Company Profile: Blue Marble Energy
A couple of months ago I met the founders of Blue Marble Energy at a party for the Apollo Alliance. Following up, I sat down with the CEO, Kelly Ogilvie, to learn about Blue Marble, which is the only "algal biofuel" company I have come across that really makes sense to me. (While at the party, I also chatted with Congressman Jay Inslee for quite a while. Smart fellow. Anyone interested in energy policy should have a look at his book, Apollo's Fire: Igniting America's Clean Energy Economy.)
Full disclosure: Blue Marble and Biodesic may begin collaborating soon, so I am not an entirely disinterested observer.

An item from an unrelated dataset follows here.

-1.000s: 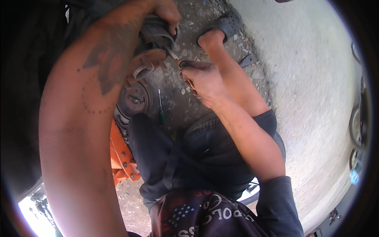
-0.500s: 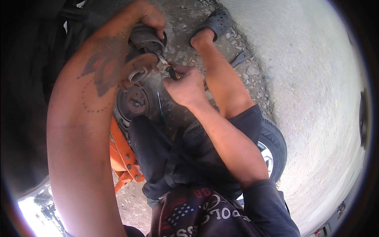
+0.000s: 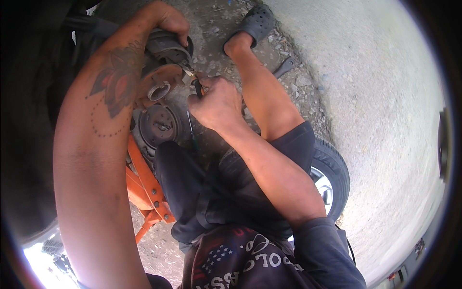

Blue Marble Energy is built around the idea of "recombining" existing biological processes to turn biomass into valuable products. From the website: "[Blue Marble Energy] uses anaerobic digestion to generate natural gas and other valuable bio-chemical streams." The company is distinguished from its competitors by its focus on using micro- and macro-algae harvested from natural blooms, including those caused or enhanced by human activity, as feedstock for artificial digestion systems modeled on those of ruminants. Blue Marble combines different sets of microbes in a series of bioreactors to produce particular products.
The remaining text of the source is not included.